Mandy Yin in the Sambal Shiok Restaurant, Holloway Road, London

Mandy Yin in the Sambal Shiok Restaurant, Holloway Road, London

I did everything right. The arithmetic still stopped working. After 13 years in food, I closed Sambal Shiok last week. A fairer VAT rate wouldn’t have saved me alone, but it would change the arithmetic for thousands still hanging on.

On 27 May I served the last bowl of laksa at Sambal Shiok, the Malaysian restaurant I ran on Holloway Road in north London for eight years. People assume a closure like mine is a failure of cooking, management or custom. It wasn’t. It was arithmetic that stopped working around 2022.

When Russia invaded Ukraine and the cost-of-living crisis began to bite, two things happened: customers’ spending power dropped and our operating costs went through the roof.

When I opened in 2018, a full Friday and Saturday was enough to make a good month. By the end, a busy weekend could still lose money, because the cost of putting that room together across the whole week – staffing, ingredients, energy, the fixed cost of simply being open – had climbed faster than anyone can reasonably be asked to pay for a bowl of noodles.

A bowl of laksa is mostly labour, and labour is the one cost VAT won’t let you escape.

The government automatically takes 20% if I make it from scratch in my restaurant kitchen. If you buy the same ingredients to make it at home or a laksa ready meal from a supermarket, the government takes nothing. This is the part nobody outside the industry understands.

In France, Spain and Italy, hospitality VAT is 10%. In Ireland it drops from 13.5% to 9% next month. In Germany it is 7%. We pay one of the highest rates in Europe for the privilege of feeding people in a room.

We have been in survival mode since Covid. The pandemic drained our cash reserves and left a bounce-back loan in their place – a debt where a cushion used to be.

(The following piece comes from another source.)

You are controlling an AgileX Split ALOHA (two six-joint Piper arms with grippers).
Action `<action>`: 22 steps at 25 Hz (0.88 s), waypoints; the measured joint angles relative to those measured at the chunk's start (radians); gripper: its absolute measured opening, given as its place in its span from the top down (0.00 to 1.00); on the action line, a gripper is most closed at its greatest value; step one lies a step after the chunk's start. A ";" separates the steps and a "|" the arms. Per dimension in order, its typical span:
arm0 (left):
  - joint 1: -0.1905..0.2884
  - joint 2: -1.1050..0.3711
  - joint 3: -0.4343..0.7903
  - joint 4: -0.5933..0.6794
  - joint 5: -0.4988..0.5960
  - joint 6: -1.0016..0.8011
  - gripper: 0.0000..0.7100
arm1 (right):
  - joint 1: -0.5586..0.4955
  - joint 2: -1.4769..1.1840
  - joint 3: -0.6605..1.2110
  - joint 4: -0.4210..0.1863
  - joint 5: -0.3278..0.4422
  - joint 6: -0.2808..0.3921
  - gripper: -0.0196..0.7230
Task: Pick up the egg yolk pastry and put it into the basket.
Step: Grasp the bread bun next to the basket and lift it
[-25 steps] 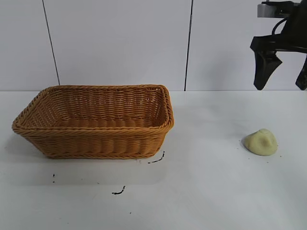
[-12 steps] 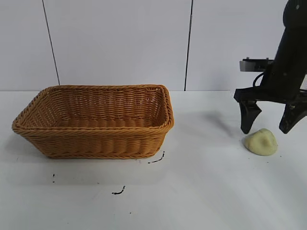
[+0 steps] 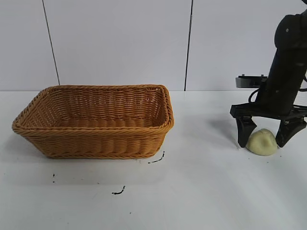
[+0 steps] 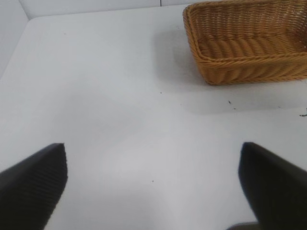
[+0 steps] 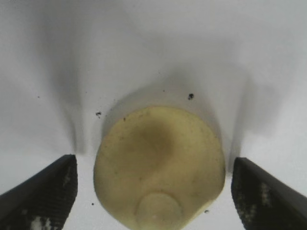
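Observation:
The pale yellow egg yolk pastry [image 3: 262, 142] lies on the white table at the right. My right gripper [image 3: 265, 139] is down at the table, open, with one finger on each side of the pastry and a small gap to each. In the right wrist view the pastry [image 5: 159, 165] sits between the dark fingertips [image 5: 45, 191]. The orange-brown wicker basket [image 3: 94, 139] stands at the left and holds nothing I can see. My left gripper [image 4: 153, 184] is open over bare table, with the basket [image 4: 242, 62] farther off.
Small dark marks [image 3: 156, 159] lie on the table in front of the basket. A white panelled wall stands behind the table.
My right gripper has come down from high above the table until its open fingers straddle the pastry. The pastry and basket have not moved.

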 joint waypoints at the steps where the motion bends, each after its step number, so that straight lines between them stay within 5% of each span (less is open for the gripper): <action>1: 0.000 0.000 0.000 0.000 0.000 0.000 0.02 | 0.000 0.000 0.000 0.000 -0.002 0.000 0.18; 5: 0.000 0.000 0.000 0.000 0.000 0.000 0.02 | 0.000 0.000 0.000 0.000 -0.005 0.000 0.30; 12: 0.000 0.000 0.000 0.000 0.000 0.000 0.02 | 0.000 0.000 0.000 0.000 -0.007 0.000 0.65; 22: 0.000 0.000 0.000 0.000 0.000 0.000 0.02 | 0.000 -0.030 -0.001 0.000 0.007 0.000 0.69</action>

There has been no clear run since. Every time trading steadied, something knocked it sideways: the cost-of-living squeeze, roadworks outside the restaurant for a quarter, heatwaves that empty a dining room, tube strikes that empty a high street.

In April 2025 employer national insurance and the minimum wage went up. This April the minimum wage rose again, statutory sick pay became payable from the first day of illness and business rates jumped by more 100%.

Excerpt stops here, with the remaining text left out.